_Your instructions_
Every line from the one holding "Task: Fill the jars" through the one holding "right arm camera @" in the data below must be returned exactly, both ends included, with pictures left out and nothing else added.

_Extracted entries_
[Start of Attachment]
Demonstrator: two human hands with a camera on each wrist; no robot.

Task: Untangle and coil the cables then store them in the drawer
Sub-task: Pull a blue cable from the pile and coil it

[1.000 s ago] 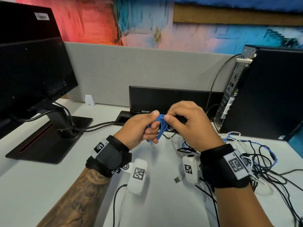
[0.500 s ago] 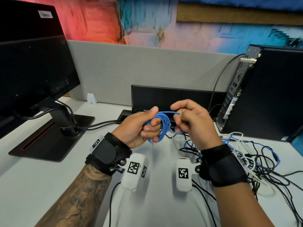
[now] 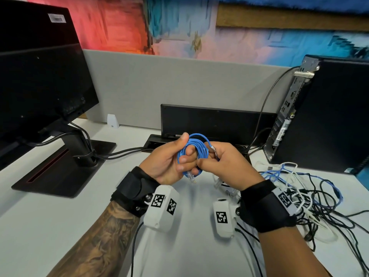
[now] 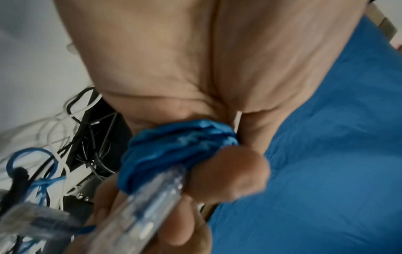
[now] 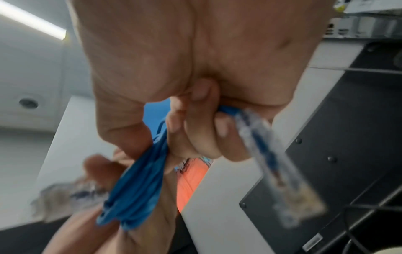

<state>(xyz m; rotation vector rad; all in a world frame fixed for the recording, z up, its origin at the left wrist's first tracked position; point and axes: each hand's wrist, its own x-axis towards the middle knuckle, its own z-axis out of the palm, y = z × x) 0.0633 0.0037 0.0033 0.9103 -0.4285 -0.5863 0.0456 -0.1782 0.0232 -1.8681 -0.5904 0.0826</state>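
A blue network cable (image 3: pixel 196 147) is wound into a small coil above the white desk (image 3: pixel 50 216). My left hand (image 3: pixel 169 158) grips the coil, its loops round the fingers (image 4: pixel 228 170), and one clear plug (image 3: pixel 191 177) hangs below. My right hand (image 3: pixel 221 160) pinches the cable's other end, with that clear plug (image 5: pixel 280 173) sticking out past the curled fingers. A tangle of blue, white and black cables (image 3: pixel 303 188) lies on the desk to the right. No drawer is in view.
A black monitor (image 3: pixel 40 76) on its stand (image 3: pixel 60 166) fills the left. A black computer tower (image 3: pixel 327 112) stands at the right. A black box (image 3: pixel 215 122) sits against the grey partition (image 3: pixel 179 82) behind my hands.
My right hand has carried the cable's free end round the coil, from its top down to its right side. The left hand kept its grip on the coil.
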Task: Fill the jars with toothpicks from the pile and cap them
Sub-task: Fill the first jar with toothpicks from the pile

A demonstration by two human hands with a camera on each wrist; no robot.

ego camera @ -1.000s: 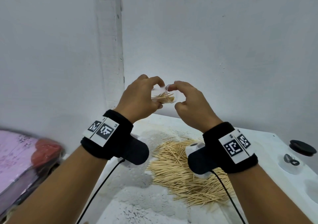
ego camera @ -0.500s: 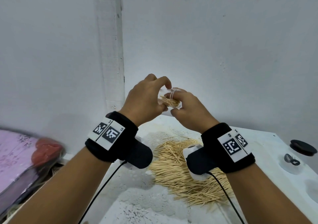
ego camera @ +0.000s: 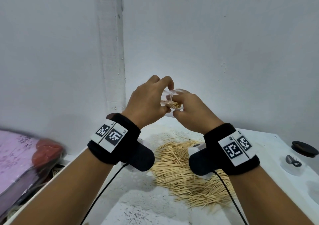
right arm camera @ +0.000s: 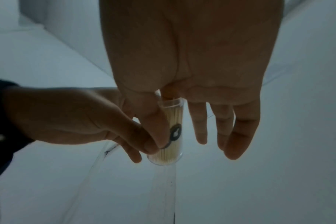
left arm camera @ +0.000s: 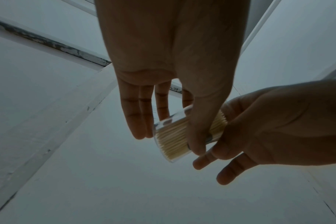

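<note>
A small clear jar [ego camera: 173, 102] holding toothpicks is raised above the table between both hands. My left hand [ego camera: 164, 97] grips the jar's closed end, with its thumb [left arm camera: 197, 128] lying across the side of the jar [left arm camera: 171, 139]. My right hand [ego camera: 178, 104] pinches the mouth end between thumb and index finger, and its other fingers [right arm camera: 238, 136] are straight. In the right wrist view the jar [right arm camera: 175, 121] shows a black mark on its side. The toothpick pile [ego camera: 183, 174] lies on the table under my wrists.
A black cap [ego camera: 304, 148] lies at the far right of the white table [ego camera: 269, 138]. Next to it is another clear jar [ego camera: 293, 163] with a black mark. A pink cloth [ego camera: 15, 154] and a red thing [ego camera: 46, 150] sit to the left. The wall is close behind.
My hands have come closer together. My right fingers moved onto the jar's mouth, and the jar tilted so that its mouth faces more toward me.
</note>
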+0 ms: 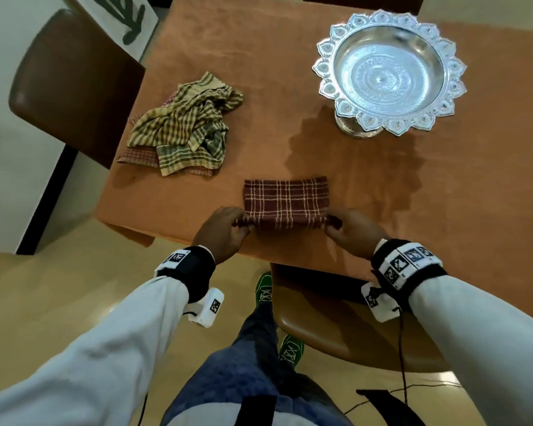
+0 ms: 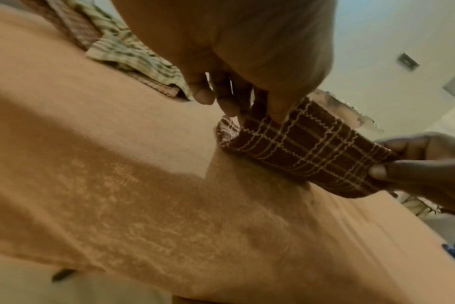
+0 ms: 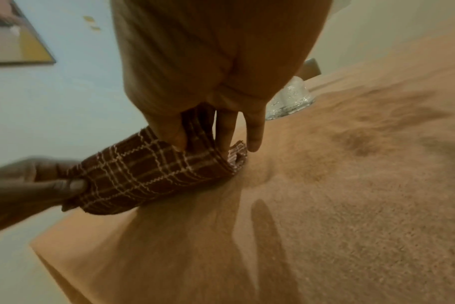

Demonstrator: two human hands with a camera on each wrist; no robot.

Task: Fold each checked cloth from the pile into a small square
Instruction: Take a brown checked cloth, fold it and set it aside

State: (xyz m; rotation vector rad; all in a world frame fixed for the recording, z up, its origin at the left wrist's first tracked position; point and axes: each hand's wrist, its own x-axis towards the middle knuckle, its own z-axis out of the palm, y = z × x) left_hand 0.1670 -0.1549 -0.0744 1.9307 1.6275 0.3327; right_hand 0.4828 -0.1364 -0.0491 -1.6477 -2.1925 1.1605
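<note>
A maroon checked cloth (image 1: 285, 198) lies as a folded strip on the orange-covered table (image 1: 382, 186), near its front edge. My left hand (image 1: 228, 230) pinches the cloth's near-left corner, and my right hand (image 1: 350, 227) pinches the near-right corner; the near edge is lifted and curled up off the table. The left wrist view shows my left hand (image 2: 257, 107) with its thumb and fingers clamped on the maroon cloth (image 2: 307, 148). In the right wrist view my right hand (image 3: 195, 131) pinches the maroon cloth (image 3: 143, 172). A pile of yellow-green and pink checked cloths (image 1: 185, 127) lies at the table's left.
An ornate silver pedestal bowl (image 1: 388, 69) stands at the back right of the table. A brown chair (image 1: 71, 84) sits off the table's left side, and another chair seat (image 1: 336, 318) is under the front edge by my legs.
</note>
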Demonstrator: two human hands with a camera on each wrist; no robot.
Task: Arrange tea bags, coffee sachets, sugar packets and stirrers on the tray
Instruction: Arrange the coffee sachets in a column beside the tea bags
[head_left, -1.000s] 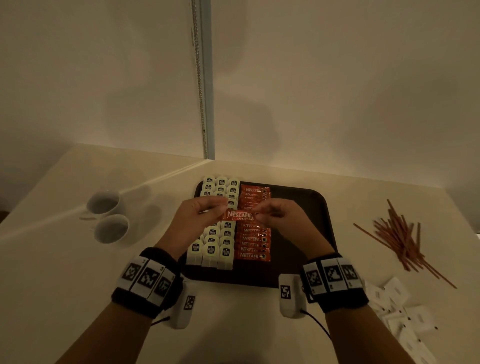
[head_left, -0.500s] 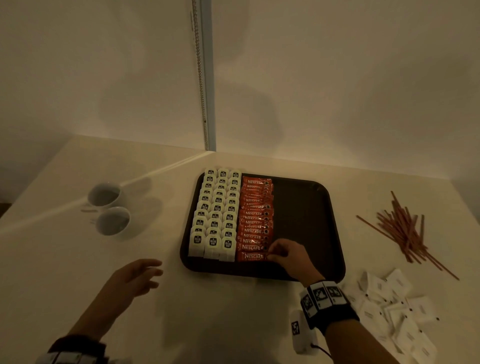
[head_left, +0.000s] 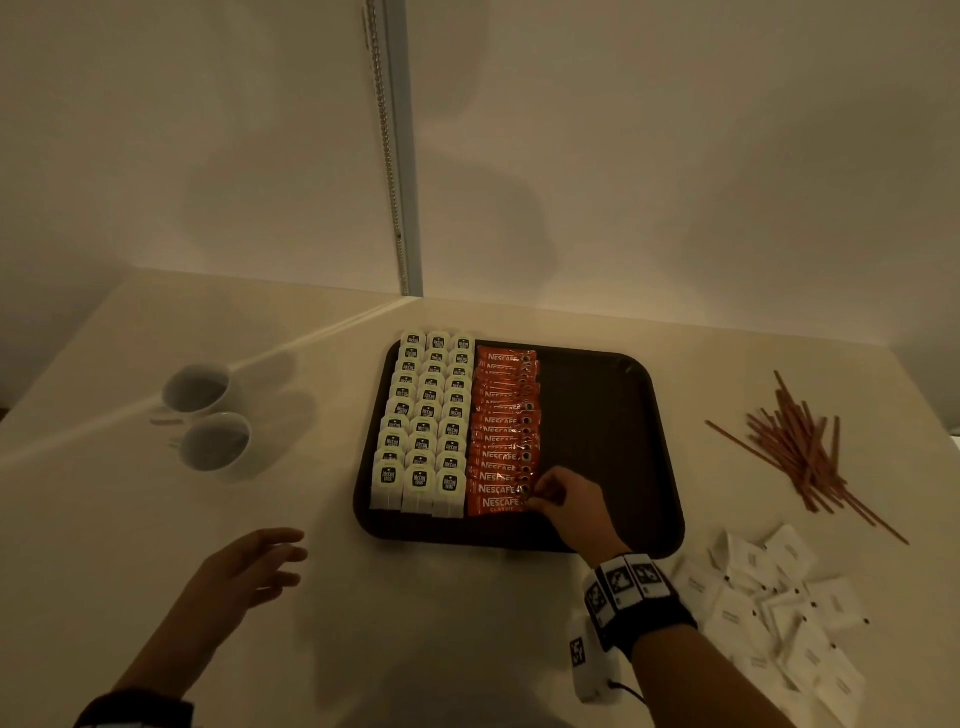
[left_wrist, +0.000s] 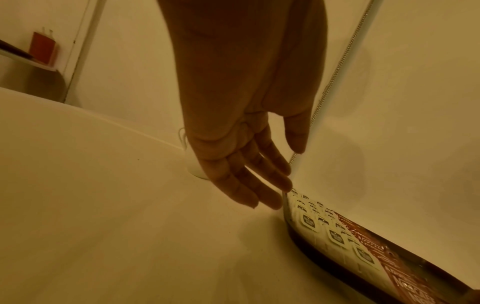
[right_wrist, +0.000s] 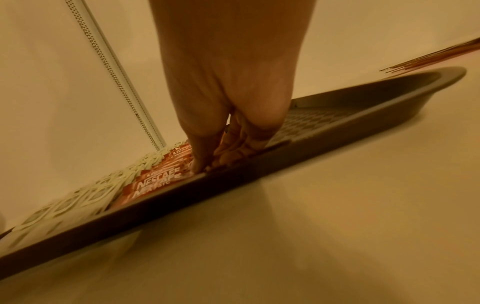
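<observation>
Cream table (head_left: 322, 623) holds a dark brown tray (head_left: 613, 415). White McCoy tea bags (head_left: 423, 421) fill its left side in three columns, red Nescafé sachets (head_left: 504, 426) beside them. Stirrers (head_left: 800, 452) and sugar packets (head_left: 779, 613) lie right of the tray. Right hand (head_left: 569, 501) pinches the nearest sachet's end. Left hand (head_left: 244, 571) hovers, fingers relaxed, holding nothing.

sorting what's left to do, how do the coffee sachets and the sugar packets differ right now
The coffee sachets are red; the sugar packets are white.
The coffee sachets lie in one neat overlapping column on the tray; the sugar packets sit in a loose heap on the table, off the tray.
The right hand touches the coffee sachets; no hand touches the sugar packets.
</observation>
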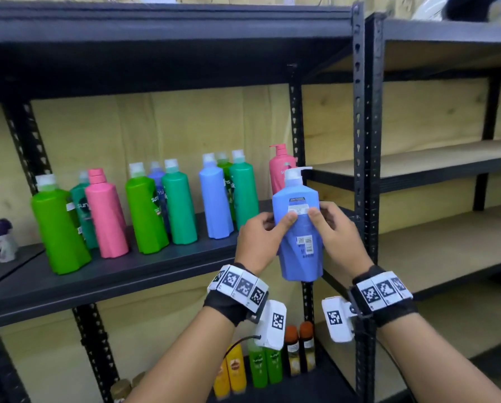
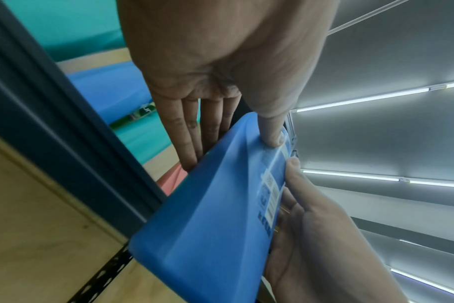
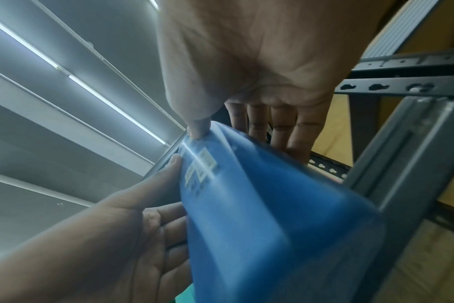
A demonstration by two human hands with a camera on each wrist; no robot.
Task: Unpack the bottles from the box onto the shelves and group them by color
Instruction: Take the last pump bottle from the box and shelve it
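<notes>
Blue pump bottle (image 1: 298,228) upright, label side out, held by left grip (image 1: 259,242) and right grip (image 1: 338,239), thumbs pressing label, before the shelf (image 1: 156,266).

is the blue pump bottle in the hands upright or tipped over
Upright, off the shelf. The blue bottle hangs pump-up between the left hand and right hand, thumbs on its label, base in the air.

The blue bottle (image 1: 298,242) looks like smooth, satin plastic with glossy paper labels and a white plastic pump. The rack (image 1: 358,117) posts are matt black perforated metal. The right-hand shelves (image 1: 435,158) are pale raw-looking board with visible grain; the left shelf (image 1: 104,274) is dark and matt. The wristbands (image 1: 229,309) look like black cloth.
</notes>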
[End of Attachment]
_Answer area_
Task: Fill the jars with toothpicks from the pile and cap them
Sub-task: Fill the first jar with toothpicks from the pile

A demonstration by two human hands with a camera on each wrist; no robot.

ego camera @ -1.000s: 
ego camera @ -0.500s: 
ego camera @ +0.000s: 
right arm camera @ +0.000s: 

What came before makes up the full response.